Wednesday, February 17, 2010

Perspective.

Checking Joy of Cooking last night for a pancake recipe, pancakes being the traditional Irish dinner the night before Ash Wednesday (traditional because the eggs, butter and sugar had to be consumed before the privations of Lent), I noticed a recipe for Austrian pancakes, Nockerln. The authors note: ‘In Salzburg, when we were last there. . . .’ In the 20 years I’ve owned the book, I doubt I'd ever noticed the recipe, awareness narrowly focussed always on the more familiar. In fact, until recently little about Austria had caught my attention. As European states go, for myriad reasons, it’s hard to overlook France or Germany, Spain or Italy, but Austria always sat on the edge of my consciousness, tucked away, the Alps perhaps too lofty to scale.

So, weeks ago, when we became aware of the possibility of moving to Austria, I started looking at history books and online maps, refreshing my knowledge of the Habsburgs and the Holy Roman Empire, trying to understand how Austria fit into European history and geography. I realised how little I had ever thought or knew about Central or Eastern Europe. What’s remarkable is how different the map looks with the Atlantic and Ireland repositioned on the far western edge of the page and Turkey and the Middle East framing the eastern edge. Europe suddenly expanded, unreeling on the other side of the Alps, rolling away down the great plains of Hungary, passing mountain ranges and boggy ground I couldn’t have located months ago, rushing headlong toward the vast steppes of Russia and the Black Sea.

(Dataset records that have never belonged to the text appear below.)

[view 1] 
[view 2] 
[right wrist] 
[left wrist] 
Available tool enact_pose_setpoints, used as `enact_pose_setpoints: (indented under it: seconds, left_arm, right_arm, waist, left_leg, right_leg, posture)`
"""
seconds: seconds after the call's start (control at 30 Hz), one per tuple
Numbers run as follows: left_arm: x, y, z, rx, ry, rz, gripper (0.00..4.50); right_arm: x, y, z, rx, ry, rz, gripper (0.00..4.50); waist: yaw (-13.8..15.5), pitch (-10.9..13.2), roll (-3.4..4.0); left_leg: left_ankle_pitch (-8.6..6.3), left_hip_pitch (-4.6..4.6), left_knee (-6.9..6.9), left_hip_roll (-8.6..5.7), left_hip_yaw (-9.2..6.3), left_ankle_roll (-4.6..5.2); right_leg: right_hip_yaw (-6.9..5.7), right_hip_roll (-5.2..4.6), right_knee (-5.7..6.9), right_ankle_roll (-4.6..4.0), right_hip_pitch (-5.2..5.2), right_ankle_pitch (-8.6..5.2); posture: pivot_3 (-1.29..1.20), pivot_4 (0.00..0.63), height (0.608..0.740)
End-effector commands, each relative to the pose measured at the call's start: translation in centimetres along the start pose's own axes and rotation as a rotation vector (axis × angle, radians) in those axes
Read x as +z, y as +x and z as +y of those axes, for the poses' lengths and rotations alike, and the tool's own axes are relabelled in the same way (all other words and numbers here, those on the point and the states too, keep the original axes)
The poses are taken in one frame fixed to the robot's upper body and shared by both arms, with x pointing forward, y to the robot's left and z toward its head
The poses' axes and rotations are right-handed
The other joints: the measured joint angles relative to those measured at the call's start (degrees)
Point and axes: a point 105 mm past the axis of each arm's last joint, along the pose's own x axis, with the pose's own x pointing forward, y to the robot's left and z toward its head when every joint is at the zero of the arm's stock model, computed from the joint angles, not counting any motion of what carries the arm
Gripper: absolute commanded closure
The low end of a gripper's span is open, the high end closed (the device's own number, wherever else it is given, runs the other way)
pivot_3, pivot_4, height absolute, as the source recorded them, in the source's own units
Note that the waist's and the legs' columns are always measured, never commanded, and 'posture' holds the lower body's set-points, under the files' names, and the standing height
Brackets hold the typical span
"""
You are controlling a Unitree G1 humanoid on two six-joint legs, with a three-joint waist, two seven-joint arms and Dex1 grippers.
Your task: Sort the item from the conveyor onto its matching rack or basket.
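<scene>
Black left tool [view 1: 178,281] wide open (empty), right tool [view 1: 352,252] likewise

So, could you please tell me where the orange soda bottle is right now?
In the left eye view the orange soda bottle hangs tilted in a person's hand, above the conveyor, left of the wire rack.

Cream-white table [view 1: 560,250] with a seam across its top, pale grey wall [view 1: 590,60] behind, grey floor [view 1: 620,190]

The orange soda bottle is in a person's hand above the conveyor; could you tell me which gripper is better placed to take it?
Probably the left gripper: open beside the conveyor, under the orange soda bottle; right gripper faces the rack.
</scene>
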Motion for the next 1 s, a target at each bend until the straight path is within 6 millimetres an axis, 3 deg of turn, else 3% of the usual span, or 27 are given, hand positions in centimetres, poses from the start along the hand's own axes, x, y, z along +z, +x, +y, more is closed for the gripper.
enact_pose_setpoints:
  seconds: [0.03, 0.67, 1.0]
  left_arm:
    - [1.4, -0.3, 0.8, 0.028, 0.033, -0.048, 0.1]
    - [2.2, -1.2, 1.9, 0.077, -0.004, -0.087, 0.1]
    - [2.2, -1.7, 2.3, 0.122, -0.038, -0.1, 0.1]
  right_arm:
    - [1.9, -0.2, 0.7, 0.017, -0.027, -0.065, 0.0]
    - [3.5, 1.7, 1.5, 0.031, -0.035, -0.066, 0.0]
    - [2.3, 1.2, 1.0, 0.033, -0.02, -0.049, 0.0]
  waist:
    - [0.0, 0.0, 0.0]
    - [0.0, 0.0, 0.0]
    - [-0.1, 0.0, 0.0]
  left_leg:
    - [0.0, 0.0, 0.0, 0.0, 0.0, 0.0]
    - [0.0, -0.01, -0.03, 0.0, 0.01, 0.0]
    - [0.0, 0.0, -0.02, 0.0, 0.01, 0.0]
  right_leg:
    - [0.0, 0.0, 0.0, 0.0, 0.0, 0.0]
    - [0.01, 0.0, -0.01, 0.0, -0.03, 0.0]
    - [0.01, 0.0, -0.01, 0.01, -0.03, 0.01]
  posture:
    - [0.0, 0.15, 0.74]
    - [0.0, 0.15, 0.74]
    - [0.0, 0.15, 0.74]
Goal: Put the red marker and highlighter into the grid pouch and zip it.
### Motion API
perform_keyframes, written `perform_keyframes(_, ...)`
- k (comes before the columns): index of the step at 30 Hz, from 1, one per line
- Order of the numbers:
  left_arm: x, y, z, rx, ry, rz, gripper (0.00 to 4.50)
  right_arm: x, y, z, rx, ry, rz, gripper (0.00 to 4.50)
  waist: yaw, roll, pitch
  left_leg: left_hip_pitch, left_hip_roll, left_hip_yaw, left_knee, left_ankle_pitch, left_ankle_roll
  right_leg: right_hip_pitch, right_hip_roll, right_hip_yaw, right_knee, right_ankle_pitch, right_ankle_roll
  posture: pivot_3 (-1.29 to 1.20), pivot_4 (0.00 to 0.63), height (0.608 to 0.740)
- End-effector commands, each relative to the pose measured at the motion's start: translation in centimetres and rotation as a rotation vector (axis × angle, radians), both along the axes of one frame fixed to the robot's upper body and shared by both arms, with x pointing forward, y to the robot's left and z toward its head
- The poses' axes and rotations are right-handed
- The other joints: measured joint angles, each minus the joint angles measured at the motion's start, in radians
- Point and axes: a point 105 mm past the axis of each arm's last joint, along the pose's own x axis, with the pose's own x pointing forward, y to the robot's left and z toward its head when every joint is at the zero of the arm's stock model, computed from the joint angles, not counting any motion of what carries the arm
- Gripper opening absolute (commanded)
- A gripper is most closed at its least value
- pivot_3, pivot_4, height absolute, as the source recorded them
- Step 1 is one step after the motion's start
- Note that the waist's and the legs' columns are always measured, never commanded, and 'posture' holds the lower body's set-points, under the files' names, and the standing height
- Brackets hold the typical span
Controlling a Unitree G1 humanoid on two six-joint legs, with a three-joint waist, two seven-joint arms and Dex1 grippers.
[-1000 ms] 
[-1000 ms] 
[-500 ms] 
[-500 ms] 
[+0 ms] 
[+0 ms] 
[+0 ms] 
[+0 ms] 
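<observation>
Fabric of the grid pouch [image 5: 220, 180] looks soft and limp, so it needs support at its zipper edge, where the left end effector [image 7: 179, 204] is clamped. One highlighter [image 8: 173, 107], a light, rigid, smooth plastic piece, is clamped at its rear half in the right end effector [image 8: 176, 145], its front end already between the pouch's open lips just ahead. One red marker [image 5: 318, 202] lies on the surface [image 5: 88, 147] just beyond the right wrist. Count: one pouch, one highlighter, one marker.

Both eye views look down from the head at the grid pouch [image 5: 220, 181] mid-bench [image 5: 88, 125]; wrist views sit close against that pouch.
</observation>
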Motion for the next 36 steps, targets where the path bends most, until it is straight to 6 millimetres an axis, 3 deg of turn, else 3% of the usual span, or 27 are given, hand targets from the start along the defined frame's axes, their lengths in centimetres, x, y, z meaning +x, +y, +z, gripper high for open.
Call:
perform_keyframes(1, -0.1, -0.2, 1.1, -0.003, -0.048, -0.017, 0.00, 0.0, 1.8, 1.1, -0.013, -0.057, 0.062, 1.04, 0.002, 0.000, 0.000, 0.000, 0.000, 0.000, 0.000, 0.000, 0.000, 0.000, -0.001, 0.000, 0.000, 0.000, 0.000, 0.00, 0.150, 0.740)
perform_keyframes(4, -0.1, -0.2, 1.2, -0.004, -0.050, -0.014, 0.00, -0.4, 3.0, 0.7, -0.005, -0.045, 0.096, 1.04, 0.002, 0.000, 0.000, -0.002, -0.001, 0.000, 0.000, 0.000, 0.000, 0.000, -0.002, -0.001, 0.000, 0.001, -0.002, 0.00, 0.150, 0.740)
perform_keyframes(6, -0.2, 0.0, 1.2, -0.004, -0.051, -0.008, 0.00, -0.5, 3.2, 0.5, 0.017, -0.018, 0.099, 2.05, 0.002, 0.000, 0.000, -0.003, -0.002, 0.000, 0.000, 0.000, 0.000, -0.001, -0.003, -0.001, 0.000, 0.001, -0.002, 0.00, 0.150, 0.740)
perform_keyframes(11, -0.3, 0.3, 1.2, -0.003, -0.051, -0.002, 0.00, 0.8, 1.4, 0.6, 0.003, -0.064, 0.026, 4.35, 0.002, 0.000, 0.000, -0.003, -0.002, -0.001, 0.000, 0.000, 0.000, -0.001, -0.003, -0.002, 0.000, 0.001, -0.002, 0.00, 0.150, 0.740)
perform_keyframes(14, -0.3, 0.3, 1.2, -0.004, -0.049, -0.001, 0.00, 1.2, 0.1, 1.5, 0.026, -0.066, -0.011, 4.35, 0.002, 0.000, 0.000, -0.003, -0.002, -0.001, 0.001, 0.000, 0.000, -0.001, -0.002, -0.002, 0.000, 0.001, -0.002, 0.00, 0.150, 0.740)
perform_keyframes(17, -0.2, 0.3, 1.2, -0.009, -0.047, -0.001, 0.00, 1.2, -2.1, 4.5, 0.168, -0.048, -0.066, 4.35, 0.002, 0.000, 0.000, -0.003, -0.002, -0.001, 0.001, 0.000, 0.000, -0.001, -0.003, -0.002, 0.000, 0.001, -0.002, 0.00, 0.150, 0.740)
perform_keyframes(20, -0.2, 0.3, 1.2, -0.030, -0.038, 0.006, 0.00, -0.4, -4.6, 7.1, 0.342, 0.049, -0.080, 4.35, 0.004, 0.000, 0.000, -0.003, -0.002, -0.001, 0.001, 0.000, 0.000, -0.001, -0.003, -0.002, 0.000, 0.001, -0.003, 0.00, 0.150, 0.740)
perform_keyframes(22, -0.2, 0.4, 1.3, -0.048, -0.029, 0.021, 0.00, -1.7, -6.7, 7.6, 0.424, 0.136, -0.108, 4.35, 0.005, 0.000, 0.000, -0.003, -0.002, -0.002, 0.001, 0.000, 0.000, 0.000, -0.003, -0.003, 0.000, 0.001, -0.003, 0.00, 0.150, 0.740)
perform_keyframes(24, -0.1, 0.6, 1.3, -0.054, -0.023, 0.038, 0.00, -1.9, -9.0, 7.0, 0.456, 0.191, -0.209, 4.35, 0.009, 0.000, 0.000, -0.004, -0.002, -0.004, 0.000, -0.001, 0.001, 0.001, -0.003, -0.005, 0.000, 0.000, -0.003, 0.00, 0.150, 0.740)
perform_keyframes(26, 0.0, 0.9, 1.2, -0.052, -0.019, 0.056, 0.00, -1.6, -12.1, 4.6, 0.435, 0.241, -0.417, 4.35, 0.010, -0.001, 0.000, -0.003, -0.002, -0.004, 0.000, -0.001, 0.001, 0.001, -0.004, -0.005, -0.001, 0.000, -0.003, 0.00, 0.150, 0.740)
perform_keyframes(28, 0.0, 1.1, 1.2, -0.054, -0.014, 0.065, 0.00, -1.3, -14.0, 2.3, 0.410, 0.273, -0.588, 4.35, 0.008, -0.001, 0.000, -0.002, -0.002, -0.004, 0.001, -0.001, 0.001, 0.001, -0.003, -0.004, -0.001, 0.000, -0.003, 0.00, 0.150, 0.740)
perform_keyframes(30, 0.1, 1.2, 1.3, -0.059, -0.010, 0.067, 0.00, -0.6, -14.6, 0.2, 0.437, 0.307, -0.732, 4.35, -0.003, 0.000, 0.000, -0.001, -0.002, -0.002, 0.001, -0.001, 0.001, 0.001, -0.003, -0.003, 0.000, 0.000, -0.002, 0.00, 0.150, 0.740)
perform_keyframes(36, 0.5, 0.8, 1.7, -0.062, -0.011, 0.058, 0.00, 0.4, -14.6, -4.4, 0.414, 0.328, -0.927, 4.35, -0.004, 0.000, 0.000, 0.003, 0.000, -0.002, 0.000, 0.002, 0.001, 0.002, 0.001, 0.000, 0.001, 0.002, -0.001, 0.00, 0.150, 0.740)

This week, in Ireland, though, I’m working through the checklist of things to be organised before the move, mostly involving paperwork and following through with bureaucracies: US tax returns (2009), Irish tax refunds (2008), filing receipts for the reimbursement for medical bills, and more. My husband is receiving, signing, scanning, and resending contracts and other documents. There are emails and phone conversations about shipping, temporary housing as well as renting a place in Salzburg.

There is another checklist, though, an interior one, directing my attention to sensation. The black roof tiles frosted as white as the rime-covered rough grass in the morning’s first light. One rabbit chasing another in the dim early light, dark form after dark form bounding through uneven tangles of wild grass. The tiny bold robin, head cocked, waiting two feet away as I scatter the day’s seed.

My mother-in-law’s dog, Sally, arriving first thing from next door to race through the house, claws clattering, eager to make sure we’re both here, before tearing out the back door and up the field. The sharp shard of yellow light striking the wall by the kitchen as the sun finally mounts the tall hedge to the east. The stab of light through the skylight, cutting a tilted square of brightness on the pale hall wall, warming the chill. The stark bare skeleton of an ash, branches and truck stripped to the bone by crows, rising from the hedge opposite my window, its spear-like upper branches scraping the sky.

These and more go into the album of the mind.